Poupar ainda mais: hábitos que potenciam o efeito
A chávena com vinagre é um excelente ponto de partida, mas o impacto cresce quando é combinada com algumas rotinas simples.
Usar o programa Eco em vez de “potência máxima”
Muita gente evita o programa Eco porque demora mais tempo. Ainda assim, do ponto de vista energético, compensa: a água aquece menos, e esse é o maior factor no consumo.
Numa máquina bem mantida, o programa Eco pode reduzir o gasto por ciclo em cerca de 30 bis 45 Prozent. Ao juntar limpeza com vinagre, filtro limpo e programa Eco, é possível baixar o consumo anual de um aparelho de cerca de 260 kWh para, grosso modo, 130 bis 180 kWh. Com o preço referido, a factura anual fica então mais próxima de 23 bis 32 euros.

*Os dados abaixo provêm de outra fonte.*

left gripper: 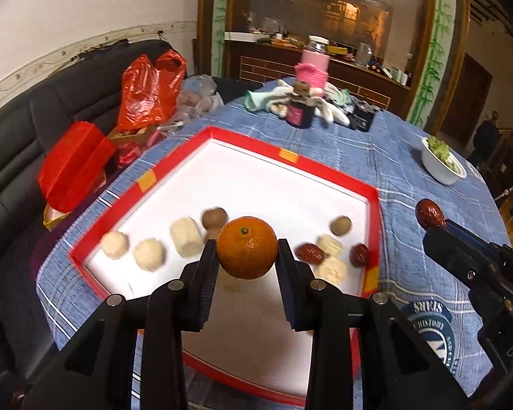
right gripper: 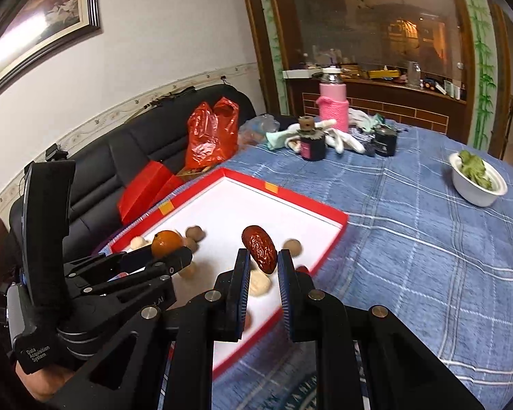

Outras pequenas “afinações” no dia a dia
- Dispensar a pré-lavagem: raspar restos maiores é suficiente. Enxaguar com água quente só transfere o consumo para a torneira.
- Ligar apenas com carga completa: máquinas a meio aumentam o gasto por prato. Mais vale esperar até encher bem o cesto.
- Arrumar correctamente: os braços aspersores devem rodar livremente; pratos e taças não devem ficar encaixados uns nos outros.
- Limpar o filtro com regularidade: um filtro entupido dificulta a circulação da água e prolonga os programas.
- Aproveitar tarifa bi-horária/horas de vazio: quem tem períodos mais baratos pode agendar a lavagem para essas janelas.
O que o vinagre faz, de facto, no interior do aparelho
O vinagre contém ácido, que dissolve calcário e ajuda a soltar camadas gordurosas. Em quantidades moderadas, não prejudica uma máquina de lavar loiça moderna - pelo contrário: remove depósitos que podem tornar algumas peças de plástico mais quebradiças e, assim, contribui para prolongar a vida útil do equipamento.
Ainda assim, há duas regras práticas a respeitar:
- Não usar continuamente essência de vinagre muito concentrada
- Não acrescentar vinagre em todas as lavagens; usar o método da chávena apenas como programa de limpeza
Dessa forma, mantém-se o equilíbrio entre eficácia e cuidado com os materiais. Se tiver dúvidas, consulte o manual - muitos fabricantes já recomendam, hoje em dia, ciclos de limpeza regulares.
Quando vale a pena olhar com mais atenção para este grande consumidor
Se a máquina, apesar da manutenção, começa a demorar muito mais, a cheirar mal ou a lavar cada vez pior, pode ser um sinal de alerta. Entre as causas possíveis estão braços aspersores obstruídos, termóstatos com defeito ou vedantes desgastados. Nestas situações, a chávena de vinagre ajuda apenas de forma limitada.
Também faz sentido considerar a idade do equipamento: modelos antigos tendem a consumir bem mais do que aparelhos recentes com boa classe de eficiência. Uma comparação simples entre os dados da placa de características e os de máquinas actuais mostra rapidamente se, a médio prazo, a substituição compensa. Se não quiser comprar uma nova já, pelo menos pode tirar o máximo da actual com manutenção básica, o método da chávena e uma escolha inteligente de programas.
Exemplos práticos para o quotidiano
Em muitos lares, um plano de rotina muito simples resolve:
- Uma vez por semana: lavar o coador e o filtro em água corrente
- Uma vez por mês: método da chávena com vinagre em zonas de água dura
- Depois de sujidade pesada (assados, gratinados, gordura): planear um ciclo quente para evitar que os resíduos se fixem
- Diariamente: usar o programa Eco e ligar apenas com a máquina bem cheia
Assim, não há trabalho extra relevante no dia a dia, o aparelho funciona de forma mais fiável e a conta da electricidade mantém-se controlada. Uma simples chávena do armário da cozinha torna-se, desse modo, uma pequena mas eficaz ferramenta de poupança em casa.